WHAT IS EXPECTED - Copy the lines below verbatim, beginning with the line that includes "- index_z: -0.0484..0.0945" and continuing to the end; leave out everything before it.

SUPPLIED INFORMATION -
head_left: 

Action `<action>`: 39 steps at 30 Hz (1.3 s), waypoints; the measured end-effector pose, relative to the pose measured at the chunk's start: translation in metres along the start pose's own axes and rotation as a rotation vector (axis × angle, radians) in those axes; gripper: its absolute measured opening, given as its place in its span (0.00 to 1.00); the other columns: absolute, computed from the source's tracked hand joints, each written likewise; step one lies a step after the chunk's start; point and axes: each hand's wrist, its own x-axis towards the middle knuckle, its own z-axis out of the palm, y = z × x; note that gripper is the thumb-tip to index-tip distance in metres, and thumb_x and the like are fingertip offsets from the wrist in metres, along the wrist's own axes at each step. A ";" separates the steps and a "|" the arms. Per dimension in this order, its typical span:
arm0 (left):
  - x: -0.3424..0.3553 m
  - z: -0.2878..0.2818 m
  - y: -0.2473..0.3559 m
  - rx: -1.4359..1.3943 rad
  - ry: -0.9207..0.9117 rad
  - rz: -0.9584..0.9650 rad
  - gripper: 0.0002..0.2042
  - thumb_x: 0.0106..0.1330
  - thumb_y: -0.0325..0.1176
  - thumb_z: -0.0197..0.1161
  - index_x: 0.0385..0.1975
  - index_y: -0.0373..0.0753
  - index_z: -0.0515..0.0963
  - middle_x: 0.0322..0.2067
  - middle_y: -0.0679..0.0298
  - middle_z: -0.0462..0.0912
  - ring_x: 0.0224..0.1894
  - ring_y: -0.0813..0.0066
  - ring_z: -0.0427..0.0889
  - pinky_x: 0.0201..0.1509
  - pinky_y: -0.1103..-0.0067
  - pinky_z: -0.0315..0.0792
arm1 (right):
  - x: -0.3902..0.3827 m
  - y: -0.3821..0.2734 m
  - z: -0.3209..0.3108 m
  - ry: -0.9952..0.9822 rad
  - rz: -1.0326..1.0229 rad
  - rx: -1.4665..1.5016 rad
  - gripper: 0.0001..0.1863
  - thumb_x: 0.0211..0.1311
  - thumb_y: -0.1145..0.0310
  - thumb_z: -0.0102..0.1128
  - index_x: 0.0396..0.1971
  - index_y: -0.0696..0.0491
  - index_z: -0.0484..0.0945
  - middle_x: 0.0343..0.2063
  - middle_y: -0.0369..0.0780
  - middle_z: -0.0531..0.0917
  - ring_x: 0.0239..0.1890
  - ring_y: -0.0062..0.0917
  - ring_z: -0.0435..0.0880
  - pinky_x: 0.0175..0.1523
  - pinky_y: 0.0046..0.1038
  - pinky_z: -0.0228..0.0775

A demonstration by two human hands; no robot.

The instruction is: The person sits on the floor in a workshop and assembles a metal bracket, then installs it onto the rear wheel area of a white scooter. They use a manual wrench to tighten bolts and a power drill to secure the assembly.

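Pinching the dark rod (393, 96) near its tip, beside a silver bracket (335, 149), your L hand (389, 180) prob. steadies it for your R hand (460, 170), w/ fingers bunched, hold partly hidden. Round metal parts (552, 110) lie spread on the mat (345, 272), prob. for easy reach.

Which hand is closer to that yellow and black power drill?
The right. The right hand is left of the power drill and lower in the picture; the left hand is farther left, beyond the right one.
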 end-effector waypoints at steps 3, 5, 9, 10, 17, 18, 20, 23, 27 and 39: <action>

ANSWER AREA -
  - index_z: -0.0484..0.0945
  - middle_x: 0.0343..0.2063
  - middle_y: -0.0369..0.0780
  - middle_z: -0.0531..0.0917
  - ring_x: 0.0239..0.1890
  - ring_y: -0.0062..0.0917
  - ring_z: -0.0435..0.0880
  - pinky_x: 0.0175..0.1523
  - pinky_y: 0.0046..0.1038
  - pinky_z: -0.0228..0.0775

A demonstration by two human hands; no robot.

The instruction is: The person sits on the floor in a workshop and assembles a metal bracket, then installs it onto the rear wheel area of a white scooter. They use a manual wrench to tighten bolts and a power drill to secure the assembly.

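Pinching the dark rod (393, 96) near its tip, beside a silver bracket (335, 149), your L hand (389, 180) prob. steadies it for your R hand (460, 170), w/ fingers bunched, hold partly hidden. Round metal parts (552, 110) lie spread on the mat (345, 272), prob. for easy reach.

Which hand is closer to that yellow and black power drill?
The right. The right hand is left of the power drill and lower in the picture; the left hand is farther left, beyond the right one.
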 end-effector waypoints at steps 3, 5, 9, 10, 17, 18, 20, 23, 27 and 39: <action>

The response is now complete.